Please copy exactly the lines from the top of the data through the line containing "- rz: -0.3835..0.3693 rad", and nothing else.

══ RAW DATA

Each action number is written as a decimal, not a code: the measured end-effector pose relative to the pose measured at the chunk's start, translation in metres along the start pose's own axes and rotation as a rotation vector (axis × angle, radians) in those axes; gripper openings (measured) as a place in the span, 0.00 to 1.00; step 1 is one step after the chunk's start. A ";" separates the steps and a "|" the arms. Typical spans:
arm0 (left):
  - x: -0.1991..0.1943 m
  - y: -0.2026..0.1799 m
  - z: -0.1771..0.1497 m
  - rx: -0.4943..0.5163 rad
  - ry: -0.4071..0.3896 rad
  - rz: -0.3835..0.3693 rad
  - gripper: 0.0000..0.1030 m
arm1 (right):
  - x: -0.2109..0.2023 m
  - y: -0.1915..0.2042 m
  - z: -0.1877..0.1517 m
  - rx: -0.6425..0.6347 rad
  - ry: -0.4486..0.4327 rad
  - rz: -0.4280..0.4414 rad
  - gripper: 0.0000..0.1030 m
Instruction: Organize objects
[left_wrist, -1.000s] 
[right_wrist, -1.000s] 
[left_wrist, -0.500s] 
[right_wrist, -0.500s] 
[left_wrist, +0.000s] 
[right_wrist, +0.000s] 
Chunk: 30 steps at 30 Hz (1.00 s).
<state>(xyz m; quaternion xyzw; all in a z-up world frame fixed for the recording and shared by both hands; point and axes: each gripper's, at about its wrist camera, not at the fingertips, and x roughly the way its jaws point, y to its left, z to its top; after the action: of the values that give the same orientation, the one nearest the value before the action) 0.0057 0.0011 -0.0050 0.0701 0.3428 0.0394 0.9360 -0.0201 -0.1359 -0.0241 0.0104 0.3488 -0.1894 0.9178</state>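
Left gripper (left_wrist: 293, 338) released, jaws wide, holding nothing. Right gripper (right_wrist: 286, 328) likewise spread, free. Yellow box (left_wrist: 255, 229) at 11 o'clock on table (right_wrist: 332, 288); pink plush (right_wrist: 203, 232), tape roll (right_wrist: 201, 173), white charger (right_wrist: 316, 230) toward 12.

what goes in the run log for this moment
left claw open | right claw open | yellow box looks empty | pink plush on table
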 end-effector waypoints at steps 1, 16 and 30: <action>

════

TASK SOLUTION:
Each action number is written as a decimal, not a code: the measured end-effector pose relative to the pose measured at the chunk's start, translation in metres along the start pose's own axes and rotation as a rotation vector (axis × angle, radians) in those axes; gripper openings (measured) as a place in the span, 0.00 to 1.00; step 1 is one step after the chunk's start. A ";" separates the steps and a "|" the arms. Typical spans:
arm0 (left):
  - x: -0.1991..0.1943 m
  - y: -0.2026..0.1799 m
  - z: -0.1771..0.1497 m
  - rx: -0.4943..0.5163 rad
  - ry: -0.4071..0.3896 rad
  - rz: -0.3835..0.3693 rad

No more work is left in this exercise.